E qui veniamo al secondo punto: l’idea dei “dottorati industriali” (per non parlare delle “lauree flessibili”, ancora un oggetto misterioso). Anche in questo caso può valere l’obiezione prima fatta sulla innumerevole quantità di loro tipologie necessarie per inseguire tutti gli anfratti industriali esistenti e sempre nascenti. Non solo, ma non si capisce in cosa questi possano esattamente consistere, viste le difficoltà da molti incontrate per implementarli, anche negli indirizzi più tecnici. A meno che non vengano surrettiziamente pensati come la possibilità di avere – in certi ambiti aziendali – giovani che per tre anni lavorano per un tozzo di pane, con la carota del riconoscimento di un “dottorato di ricerca” e il miraggio di un futuro inserimento nel mondo del lavoro. Invece di pensare a questa inutile complicazione, perché non si utilizzano a tal proposito gli strumenti già esistenti, cioè i master? Questi – come avviene nella pratica americana (una volta tanto!) – sono stati originariamente concepiti appunto in funzione della loro natura professionalizzante, per immettere nel mondo del lavoro e non della ricerca. Come ho già sostenuto a suo tempo (Master e professioni. Alla ricerca dell’anello mancante), una adeguata rimodulazione (non sconvolgimento) del loro assetto normativo permetterebbe di disporre di uno strumento capace di una flessibilità maggiore rispetto al dottorato; corsi facili da strutturare e ristrutturare di anno in anno e da condurre in partnership tra Università e aziende (o settori professionali), con un adeguato training operativo. Ciò permetterebbe di lasciare ai dottorati la loro funzione prevalente, quella di preparare alla ricerca scientifica, di cui tanto si parla ma per la quale così poco si fa; e senza mortificarne la qualità e mortificare le ricerche di base e fondamentali.

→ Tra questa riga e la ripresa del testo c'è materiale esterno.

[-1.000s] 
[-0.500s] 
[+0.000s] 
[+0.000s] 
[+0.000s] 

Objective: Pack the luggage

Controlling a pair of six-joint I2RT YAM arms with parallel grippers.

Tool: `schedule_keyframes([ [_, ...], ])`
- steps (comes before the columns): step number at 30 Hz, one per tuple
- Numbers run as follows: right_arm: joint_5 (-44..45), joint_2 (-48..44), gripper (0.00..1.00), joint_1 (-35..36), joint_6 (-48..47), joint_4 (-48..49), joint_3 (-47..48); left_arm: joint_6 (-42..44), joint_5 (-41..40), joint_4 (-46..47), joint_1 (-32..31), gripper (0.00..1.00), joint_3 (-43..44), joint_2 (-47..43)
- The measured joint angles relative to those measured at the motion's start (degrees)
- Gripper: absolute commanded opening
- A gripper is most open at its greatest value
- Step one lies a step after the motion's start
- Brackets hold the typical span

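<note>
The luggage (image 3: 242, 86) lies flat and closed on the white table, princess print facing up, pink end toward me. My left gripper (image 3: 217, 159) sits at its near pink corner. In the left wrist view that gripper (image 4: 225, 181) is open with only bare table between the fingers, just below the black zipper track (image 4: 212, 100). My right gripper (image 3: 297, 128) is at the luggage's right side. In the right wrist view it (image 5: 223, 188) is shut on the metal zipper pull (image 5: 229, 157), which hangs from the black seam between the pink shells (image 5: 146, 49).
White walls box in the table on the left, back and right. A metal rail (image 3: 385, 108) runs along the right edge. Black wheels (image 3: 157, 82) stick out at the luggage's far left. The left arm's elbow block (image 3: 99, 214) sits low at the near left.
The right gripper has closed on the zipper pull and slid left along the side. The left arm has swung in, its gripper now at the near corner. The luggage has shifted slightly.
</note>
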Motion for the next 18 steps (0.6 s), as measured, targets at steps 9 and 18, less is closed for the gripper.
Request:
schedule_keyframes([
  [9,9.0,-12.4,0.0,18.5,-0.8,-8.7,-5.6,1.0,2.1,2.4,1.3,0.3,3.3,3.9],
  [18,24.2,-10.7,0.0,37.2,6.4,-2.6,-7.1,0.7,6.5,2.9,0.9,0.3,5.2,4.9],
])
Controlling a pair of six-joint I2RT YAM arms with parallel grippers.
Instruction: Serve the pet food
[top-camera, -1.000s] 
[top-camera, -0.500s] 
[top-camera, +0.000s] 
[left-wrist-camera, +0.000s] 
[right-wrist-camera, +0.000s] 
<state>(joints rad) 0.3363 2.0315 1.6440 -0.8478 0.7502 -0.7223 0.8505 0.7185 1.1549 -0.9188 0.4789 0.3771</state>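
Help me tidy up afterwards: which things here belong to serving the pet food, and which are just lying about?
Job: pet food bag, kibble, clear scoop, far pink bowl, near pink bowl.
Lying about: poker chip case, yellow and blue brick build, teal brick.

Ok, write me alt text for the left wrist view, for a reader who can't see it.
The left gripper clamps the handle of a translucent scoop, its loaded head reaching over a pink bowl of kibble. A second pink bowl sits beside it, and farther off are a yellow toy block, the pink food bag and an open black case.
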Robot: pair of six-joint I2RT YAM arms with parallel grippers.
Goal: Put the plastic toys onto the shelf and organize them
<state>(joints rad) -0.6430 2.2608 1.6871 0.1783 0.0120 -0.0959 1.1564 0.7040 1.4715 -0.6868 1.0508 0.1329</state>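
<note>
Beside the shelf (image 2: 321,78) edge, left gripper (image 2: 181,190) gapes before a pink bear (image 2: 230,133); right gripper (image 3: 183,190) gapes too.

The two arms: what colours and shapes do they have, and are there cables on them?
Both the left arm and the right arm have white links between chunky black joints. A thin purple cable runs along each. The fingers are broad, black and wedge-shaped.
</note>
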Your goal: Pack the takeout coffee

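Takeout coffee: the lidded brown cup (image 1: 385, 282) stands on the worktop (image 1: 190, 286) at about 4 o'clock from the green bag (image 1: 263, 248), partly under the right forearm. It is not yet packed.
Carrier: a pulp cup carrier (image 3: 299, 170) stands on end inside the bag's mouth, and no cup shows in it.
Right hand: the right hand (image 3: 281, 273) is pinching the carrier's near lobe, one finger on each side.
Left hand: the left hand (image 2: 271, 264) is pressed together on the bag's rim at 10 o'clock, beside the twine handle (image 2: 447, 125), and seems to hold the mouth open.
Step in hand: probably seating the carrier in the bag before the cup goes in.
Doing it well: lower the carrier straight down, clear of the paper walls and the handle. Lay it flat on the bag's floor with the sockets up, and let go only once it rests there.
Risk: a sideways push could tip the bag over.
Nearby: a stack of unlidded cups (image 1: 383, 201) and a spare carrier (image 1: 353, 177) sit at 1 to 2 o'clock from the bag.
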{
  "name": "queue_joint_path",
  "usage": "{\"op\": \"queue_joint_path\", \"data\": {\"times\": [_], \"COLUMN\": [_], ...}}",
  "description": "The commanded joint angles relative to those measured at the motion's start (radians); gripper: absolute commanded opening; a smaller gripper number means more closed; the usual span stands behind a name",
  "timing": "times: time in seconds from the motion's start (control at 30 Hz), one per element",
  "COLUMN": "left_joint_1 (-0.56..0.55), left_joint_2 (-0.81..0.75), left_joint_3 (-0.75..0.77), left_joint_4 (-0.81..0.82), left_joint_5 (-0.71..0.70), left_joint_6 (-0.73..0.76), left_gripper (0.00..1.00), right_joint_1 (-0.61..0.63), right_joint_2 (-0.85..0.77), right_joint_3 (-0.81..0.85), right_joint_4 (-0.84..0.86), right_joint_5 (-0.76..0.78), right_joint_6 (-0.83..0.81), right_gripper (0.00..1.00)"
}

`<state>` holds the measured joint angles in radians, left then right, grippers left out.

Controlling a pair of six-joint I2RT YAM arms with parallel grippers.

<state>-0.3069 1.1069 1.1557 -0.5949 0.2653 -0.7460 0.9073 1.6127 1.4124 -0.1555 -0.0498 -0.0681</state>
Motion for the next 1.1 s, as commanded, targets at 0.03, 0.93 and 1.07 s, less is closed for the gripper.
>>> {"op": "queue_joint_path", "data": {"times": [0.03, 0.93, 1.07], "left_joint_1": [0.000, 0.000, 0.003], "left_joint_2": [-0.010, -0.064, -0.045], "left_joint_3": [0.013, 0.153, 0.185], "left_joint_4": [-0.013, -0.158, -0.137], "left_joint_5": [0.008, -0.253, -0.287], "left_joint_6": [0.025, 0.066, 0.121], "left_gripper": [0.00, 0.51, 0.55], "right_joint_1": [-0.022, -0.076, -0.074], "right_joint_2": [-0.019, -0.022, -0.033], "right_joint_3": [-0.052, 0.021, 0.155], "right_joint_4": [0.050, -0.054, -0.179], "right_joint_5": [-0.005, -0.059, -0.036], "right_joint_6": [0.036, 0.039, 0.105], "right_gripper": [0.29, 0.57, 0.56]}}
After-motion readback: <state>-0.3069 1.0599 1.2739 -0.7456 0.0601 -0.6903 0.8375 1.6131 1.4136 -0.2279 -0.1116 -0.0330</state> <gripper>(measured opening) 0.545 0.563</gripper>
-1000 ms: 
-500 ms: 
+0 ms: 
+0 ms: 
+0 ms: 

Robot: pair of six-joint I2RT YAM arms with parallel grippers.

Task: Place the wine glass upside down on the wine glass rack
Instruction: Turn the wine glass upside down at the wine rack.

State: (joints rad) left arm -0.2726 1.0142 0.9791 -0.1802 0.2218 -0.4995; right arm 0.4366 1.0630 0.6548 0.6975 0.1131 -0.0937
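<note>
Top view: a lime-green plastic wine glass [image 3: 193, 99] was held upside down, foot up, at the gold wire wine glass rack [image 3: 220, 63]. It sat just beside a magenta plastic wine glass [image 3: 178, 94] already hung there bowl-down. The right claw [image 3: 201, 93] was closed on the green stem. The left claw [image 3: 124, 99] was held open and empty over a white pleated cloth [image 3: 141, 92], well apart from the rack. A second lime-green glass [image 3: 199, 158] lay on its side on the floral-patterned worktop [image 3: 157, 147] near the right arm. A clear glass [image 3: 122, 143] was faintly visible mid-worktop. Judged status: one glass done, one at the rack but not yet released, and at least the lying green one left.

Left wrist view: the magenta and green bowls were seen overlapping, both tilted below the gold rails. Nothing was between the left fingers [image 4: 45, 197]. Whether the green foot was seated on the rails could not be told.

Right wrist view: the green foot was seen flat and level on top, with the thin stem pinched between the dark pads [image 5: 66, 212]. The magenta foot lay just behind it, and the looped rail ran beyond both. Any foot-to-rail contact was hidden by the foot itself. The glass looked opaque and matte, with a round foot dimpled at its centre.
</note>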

A meno che – e qui siamo maliziosi – non si voglia sottrarre di mano agli accademici (che attualmente gestiscono in esclusiva i dottorati) tale prestigioso marchio DOP, in modo da nobilitare con esso più terrene pratiche, gestibili da interessi che con la ricerca (almeno quella di base) hanno poco a che fare.
Insomma, piuttosto che sognare cose impossibili e inseguire parole d’ordine di cui non si riesce ad apprezzare appieno lo spessore epistemologico, perché non si cerca di operare su quanto già esistente, migliorandolo ove necessario? Di fronte all’inerzia degli ultimi tempi, sarebbe già qualcosa.